CAMPBELLSPORT, Wis. - Drive from one end of Campbellsport, Wisconsin to the other and you won't lay eyes on a clothing store...except the one at Campbellsport Building Supply.
"We've got Judas Favre shirts," proclaims owner Joel Fleishman, as he holds a green number four T-shirt with the yellow name "Judas" on the back. "We've been very busy."
For a walls and windows guy, Fleishman and his employee Jason Strobel outdid Ralph Loren anticipating one of this fall's Wisconsin fashion trends.
"In the first 24 hours we sold over 300," says Fleishman about the day Favre signed on with the Vikings.
Since registering the web domain name judasfavre.com, Fleishman and Strobel have sold more than 2000 shirts, some shipped as far away as Iraq, Germany, Denmark, and Sweden.
"It's an international sensation," boasts Fleishman.
The sensation is not all his.
Like bitter former lovers, Packers fans have been wearing their emotions less on their sleeves than on their bellies and backs.
"Benedict Brett," reads one shirt available online. "We'll never forget you Brent," reads another.
Al Castro, a laid off graphic designer from Hudson became a member of Wisconsin's newest clothing industry when he started shipping out shirts with "Fourget Favre" printed on the front.
"I appreciate what he did for the Packers," says Castro, "but he's not one of us anymore."
The mail tells Fleishman and Strobel Brett Favre still has his supporters.
"You guys are the most unintelligent morons in the world," reads one e-mail recently. "You are nothing but blood sucking leaches," reads another.
Fleishman and Strobel were surprised when not a single bar or retail outlet in Green Bay would agree to carry their shirts.

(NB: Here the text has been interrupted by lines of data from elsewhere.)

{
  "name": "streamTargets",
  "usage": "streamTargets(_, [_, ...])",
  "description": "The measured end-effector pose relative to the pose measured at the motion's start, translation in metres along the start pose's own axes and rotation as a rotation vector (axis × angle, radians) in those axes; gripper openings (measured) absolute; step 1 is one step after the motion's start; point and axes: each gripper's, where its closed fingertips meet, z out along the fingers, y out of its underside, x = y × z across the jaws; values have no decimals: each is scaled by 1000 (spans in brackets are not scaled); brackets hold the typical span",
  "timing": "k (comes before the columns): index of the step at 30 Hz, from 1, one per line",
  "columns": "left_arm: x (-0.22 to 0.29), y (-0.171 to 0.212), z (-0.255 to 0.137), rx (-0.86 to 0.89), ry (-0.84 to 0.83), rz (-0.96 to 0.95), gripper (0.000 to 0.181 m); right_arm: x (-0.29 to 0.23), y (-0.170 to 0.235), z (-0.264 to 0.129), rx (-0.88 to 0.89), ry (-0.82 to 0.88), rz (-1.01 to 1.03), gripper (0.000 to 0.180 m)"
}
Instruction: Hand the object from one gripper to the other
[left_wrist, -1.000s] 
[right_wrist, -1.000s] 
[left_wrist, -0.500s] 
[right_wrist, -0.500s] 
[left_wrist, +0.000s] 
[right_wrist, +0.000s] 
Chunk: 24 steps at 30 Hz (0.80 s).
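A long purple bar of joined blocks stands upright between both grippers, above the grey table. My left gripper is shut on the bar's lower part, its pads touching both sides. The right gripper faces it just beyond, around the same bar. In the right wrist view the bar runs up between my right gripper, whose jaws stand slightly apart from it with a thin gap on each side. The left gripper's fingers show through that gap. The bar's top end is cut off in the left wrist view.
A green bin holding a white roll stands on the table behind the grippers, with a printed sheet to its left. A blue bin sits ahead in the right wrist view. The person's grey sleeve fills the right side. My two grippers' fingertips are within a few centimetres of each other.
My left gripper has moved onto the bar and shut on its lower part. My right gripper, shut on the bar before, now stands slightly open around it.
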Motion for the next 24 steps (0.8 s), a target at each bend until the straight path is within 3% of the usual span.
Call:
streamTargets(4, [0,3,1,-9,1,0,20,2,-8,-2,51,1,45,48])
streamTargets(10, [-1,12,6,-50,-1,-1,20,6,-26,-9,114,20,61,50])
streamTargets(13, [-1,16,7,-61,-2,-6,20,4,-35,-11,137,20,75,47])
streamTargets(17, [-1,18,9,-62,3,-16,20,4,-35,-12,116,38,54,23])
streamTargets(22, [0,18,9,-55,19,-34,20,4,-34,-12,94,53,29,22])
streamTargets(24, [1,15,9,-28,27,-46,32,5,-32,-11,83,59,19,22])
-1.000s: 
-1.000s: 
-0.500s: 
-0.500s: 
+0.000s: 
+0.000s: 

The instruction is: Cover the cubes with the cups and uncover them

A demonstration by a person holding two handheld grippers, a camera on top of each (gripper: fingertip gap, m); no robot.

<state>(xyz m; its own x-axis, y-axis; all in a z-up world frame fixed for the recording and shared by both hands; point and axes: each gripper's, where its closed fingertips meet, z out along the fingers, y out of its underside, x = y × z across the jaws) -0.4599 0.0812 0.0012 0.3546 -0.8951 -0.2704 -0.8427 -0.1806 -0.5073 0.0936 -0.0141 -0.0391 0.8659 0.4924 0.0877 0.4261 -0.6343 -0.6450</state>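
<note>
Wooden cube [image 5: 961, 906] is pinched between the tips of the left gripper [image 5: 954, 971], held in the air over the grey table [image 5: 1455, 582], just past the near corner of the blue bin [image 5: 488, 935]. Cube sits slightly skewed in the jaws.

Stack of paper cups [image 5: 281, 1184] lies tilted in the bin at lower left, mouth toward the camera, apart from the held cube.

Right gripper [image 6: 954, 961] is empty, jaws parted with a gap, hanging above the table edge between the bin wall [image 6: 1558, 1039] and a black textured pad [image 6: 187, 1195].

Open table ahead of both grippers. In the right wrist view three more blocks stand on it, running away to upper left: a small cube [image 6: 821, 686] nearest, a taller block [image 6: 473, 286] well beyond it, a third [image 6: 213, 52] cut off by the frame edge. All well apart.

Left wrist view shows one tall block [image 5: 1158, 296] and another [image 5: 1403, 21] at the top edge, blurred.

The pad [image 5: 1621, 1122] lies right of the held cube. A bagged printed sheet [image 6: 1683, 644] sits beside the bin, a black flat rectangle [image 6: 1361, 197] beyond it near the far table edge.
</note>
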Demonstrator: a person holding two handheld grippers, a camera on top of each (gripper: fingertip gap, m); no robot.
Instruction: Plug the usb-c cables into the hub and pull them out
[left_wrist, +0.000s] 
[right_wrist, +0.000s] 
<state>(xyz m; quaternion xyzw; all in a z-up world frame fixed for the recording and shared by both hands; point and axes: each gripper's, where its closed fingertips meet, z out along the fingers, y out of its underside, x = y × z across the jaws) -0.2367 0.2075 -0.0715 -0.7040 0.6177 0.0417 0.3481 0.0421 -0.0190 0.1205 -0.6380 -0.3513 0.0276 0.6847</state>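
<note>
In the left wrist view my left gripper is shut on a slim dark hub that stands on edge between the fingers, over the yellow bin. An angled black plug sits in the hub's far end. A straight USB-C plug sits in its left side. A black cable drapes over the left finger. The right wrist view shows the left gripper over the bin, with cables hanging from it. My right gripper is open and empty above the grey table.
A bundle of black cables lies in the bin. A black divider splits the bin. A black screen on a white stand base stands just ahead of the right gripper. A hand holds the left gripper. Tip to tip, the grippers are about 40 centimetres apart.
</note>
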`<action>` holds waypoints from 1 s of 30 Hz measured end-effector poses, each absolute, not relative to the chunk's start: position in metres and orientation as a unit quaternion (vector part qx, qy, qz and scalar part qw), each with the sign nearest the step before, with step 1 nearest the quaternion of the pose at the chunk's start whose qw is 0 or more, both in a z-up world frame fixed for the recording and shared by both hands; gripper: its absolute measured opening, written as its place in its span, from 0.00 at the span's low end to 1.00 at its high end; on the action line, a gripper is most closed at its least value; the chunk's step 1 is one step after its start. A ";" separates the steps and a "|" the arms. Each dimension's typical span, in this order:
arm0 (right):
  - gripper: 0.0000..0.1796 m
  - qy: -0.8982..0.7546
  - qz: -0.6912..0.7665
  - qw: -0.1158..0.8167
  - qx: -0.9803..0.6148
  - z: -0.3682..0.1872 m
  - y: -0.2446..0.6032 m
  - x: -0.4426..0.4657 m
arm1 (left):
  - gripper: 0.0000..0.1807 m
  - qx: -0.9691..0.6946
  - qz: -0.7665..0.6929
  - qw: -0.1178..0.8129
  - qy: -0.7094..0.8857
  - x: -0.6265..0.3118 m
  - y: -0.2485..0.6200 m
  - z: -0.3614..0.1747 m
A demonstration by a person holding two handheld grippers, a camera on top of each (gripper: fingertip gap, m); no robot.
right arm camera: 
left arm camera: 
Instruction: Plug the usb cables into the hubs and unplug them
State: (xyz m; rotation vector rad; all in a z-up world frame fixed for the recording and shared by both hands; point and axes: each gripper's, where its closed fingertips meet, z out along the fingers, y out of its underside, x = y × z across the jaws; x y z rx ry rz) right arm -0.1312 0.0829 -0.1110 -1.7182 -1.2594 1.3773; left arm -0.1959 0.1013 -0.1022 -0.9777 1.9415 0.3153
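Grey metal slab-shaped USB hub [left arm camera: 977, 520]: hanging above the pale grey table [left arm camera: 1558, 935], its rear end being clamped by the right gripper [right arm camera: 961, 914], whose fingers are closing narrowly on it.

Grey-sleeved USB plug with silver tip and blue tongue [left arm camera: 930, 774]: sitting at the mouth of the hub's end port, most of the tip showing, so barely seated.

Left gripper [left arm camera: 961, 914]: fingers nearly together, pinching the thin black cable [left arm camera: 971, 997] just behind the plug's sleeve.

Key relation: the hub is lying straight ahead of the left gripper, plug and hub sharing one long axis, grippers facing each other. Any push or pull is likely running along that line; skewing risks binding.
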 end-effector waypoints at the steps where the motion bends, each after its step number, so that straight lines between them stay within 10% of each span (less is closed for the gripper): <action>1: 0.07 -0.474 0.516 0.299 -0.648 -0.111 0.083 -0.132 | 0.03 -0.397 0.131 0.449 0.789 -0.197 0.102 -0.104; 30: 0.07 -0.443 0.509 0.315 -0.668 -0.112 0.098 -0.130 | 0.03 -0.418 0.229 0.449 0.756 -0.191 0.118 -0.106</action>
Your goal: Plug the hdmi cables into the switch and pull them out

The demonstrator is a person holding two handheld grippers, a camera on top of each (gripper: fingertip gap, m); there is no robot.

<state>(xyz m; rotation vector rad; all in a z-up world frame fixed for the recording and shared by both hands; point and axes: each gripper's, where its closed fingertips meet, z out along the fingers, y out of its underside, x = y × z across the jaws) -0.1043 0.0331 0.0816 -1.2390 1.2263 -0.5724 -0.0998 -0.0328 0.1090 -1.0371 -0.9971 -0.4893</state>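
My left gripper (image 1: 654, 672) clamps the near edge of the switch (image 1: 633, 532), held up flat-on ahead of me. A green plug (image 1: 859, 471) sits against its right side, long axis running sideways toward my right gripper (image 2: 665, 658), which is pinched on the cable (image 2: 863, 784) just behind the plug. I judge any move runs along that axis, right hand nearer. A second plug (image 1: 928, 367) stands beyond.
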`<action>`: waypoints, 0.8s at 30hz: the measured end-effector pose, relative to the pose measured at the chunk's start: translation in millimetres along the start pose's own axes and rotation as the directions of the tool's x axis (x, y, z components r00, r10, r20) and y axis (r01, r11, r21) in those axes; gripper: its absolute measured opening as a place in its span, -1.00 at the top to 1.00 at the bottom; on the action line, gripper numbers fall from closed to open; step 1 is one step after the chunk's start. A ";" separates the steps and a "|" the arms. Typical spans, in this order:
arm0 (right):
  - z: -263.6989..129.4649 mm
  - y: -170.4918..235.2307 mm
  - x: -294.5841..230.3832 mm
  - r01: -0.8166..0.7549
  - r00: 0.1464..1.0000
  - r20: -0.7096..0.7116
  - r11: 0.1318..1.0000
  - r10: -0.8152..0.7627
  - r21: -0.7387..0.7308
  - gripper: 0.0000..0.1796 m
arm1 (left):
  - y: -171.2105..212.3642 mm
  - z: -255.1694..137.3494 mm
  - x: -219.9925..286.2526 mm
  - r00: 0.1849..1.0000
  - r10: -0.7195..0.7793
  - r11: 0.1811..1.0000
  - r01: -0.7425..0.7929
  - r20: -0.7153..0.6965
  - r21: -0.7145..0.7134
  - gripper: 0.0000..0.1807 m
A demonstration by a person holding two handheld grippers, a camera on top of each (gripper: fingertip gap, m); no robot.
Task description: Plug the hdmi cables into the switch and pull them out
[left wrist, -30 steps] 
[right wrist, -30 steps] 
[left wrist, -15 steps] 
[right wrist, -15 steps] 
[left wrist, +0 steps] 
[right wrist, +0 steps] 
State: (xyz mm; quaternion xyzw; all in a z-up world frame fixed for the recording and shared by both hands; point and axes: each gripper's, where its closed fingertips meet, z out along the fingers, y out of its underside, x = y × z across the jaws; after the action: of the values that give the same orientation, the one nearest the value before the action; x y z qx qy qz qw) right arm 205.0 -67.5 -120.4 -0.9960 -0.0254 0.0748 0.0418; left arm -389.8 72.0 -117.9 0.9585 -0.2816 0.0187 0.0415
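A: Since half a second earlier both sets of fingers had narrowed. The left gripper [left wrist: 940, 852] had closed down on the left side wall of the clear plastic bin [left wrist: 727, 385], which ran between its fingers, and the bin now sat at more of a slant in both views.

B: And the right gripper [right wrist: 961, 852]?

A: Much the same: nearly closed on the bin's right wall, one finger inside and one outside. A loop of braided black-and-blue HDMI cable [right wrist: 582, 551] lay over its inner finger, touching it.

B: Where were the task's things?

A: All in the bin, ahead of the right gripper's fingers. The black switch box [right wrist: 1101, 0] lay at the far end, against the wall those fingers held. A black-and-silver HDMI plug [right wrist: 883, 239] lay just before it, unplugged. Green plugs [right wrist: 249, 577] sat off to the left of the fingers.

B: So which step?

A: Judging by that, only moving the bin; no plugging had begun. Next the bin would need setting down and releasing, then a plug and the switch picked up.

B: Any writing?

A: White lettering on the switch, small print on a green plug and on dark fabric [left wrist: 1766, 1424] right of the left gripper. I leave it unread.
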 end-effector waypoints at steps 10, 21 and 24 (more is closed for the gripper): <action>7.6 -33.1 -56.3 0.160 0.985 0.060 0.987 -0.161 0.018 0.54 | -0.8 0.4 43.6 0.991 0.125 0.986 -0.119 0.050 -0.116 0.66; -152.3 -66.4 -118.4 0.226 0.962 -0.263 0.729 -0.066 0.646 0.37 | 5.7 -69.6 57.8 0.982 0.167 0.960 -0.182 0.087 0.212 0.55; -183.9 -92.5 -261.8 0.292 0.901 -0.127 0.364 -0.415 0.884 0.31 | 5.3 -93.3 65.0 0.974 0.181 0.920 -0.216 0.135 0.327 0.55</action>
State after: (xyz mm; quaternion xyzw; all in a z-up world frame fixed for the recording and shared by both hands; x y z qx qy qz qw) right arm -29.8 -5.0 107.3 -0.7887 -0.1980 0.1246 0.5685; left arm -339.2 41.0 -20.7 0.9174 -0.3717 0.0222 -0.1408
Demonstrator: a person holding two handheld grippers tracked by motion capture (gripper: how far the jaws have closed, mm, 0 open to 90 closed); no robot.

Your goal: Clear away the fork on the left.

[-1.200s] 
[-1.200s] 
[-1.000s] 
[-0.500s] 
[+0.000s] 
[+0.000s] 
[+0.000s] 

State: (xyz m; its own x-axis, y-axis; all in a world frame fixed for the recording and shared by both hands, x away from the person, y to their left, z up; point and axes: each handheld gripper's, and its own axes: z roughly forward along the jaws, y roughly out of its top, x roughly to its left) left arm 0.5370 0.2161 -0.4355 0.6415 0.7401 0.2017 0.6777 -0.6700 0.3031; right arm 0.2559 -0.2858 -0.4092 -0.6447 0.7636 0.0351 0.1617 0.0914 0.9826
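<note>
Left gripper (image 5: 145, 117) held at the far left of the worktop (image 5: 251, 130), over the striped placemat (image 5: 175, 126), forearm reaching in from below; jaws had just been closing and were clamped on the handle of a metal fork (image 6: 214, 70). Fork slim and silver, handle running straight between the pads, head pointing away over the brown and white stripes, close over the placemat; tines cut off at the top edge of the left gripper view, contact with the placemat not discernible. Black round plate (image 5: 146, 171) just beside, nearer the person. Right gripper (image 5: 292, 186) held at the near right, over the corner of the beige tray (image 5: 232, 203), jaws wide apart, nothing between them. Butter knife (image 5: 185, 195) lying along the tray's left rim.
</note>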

Sales have been strong elsewhere in Wisconsin, but the pair surmises Favre had too many personal contacts in the city of Green Bay for fans to put on a Judas T-shirt.
"They grocery shopped with him and they gave him a high five once at a bar and they do not want to be any part of it."
But down the road at the Boars Nest bar, count bartender Tammy Backhaus as conflicted.
She wears "Judas" on her back, while admitting if Favre walked through the front door she'd still buy him a beer.
"Hell yeah," she says before remembering the TV camera in her bar. "I mean heck yeah, I would."
Not unlike Favre himself, Wisconsin's T-shirt entrepreneurs spotted an opportunity and ran.
"In a down economy there's always ways to make money. You just got to find it," says Fleishman.